Here’s a fun Libor lawsuit: the ghost of problematic former hedge fund FrontPoint is suing the Libor banks for (1) selling FrontPoint some interest-rate swaps and (2) manipulating Libor in a way that hosed FrontPoint on those swaps. Here is the complaint and here is Alison Frankel on the legal issues, which are interesting and which we can talk about a little below.1
Up here let’s talk about the trades that FrontPoint (and Salix Capital, which now owns these claims) is suing over. They’re interest rate swaps, of course, where FrontPoint received Libor, and where Libor was systematically manipulated lower by banks looking to enhance confidence in themselves by showing lower funding costs. But those swaps were part of a larger negative-basis package trade where (1) FrontPoint bought bonds (funded at a spread to Fed Funds), (2) FrontPoint bought CDS from a bank to hedge credit, and (3) FrontPoint entered into a swap with the bank to hedge interest rates.

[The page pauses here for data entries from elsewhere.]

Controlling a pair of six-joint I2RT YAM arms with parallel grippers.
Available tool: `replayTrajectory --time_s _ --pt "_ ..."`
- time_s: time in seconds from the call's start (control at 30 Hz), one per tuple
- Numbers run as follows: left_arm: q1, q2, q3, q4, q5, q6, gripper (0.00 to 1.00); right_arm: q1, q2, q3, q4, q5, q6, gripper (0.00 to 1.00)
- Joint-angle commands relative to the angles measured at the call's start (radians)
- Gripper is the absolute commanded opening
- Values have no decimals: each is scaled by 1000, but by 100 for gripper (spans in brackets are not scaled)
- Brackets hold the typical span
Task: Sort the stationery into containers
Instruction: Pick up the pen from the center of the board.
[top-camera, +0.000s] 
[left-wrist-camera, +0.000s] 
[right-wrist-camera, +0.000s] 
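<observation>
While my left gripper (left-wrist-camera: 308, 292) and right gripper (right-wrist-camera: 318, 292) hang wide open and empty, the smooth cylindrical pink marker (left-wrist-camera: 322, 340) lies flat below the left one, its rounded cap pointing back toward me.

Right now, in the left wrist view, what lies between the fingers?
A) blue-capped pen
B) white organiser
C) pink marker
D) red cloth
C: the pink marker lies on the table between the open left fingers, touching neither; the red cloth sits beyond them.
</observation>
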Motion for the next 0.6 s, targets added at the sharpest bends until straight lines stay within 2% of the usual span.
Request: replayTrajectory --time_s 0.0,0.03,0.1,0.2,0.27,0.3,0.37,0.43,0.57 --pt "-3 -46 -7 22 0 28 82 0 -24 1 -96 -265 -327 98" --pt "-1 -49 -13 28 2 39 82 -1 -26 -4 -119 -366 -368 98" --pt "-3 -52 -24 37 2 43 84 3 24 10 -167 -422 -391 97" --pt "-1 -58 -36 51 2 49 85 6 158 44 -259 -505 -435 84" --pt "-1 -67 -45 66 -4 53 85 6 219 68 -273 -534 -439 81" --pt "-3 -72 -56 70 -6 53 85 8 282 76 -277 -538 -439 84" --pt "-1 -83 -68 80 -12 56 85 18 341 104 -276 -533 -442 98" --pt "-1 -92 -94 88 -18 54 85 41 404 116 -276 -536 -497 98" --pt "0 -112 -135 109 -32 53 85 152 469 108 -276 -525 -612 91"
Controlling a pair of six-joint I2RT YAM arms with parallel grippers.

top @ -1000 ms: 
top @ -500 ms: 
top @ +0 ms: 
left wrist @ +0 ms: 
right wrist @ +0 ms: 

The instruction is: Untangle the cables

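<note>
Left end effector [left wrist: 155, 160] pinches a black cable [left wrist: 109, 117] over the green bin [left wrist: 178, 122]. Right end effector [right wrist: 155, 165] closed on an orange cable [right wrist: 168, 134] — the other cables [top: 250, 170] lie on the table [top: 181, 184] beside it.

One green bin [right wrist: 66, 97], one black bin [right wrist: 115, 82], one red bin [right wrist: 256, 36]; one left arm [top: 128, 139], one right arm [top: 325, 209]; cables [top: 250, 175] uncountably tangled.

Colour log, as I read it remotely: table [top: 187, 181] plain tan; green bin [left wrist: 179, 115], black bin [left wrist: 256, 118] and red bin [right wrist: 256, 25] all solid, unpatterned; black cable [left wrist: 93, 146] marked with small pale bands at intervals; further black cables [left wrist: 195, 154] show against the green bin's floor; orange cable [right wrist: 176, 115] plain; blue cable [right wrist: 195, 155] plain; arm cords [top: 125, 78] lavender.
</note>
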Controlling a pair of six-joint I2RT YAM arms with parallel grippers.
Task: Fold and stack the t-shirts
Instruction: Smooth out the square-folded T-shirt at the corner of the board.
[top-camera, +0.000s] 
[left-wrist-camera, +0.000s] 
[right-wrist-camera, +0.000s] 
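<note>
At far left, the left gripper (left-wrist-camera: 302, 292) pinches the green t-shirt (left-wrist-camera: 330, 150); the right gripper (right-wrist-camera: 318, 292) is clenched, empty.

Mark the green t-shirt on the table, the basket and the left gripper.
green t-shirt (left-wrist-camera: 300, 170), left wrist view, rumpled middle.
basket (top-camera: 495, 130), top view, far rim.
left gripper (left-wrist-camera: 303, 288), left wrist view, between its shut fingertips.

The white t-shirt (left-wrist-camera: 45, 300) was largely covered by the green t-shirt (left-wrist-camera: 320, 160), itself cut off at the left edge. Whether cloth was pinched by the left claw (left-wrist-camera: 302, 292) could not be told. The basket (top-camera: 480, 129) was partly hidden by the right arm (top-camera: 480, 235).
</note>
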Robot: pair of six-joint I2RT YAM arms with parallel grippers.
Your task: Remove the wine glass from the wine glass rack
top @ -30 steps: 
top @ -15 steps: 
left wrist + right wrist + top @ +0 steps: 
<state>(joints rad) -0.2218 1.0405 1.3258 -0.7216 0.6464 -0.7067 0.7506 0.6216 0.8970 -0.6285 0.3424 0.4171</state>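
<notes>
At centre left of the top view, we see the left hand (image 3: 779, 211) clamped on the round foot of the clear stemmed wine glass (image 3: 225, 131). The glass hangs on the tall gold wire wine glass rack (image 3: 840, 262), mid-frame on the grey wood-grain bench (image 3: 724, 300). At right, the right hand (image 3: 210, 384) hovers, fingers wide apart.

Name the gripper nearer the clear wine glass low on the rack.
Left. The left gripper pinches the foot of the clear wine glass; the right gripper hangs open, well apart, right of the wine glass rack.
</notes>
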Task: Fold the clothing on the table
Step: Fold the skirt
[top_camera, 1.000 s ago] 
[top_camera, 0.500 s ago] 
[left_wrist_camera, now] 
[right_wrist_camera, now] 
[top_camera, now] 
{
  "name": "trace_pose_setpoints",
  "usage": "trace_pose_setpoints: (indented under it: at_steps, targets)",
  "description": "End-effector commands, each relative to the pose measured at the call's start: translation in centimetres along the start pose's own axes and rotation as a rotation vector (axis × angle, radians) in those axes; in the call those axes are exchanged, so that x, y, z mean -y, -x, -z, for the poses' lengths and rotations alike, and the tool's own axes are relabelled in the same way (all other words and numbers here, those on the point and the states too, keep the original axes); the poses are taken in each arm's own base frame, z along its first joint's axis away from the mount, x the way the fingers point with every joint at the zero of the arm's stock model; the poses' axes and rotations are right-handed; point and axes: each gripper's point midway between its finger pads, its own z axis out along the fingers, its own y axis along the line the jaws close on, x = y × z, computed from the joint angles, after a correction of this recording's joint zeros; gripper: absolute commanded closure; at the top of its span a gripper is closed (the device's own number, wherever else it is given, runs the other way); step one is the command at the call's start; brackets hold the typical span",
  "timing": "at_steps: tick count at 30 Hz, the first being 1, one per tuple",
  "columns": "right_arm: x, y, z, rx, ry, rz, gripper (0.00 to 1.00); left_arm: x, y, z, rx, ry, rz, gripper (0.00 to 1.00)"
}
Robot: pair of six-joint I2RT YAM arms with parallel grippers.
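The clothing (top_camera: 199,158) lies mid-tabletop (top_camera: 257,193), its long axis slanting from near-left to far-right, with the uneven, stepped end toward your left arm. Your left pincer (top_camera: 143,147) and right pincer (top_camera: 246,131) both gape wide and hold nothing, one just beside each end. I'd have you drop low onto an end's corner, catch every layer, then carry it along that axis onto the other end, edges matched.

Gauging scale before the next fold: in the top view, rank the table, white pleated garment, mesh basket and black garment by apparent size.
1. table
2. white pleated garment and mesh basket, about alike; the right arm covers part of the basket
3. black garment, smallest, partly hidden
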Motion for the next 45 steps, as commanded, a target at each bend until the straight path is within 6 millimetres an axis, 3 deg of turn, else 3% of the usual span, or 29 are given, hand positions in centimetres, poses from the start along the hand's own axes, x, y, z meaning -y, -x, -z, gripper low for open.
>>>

Schematically, when everything cancels, it looks like this:

If you asked FrontPoint what the trade was they might say “we are betting that the negative basis in these bonds will converge, making the bonds worth more relative to the CDS,” or alternately, that they would just ride the trade to maturity, getting paid that negative basis, and “earn a risk-free return by buying and selling the same credit exposure via alternative instruments in different markets.” That’s what the trade is primarily about: that orange thing in the lower-right-hand corner labeled “(Basis).” Read more »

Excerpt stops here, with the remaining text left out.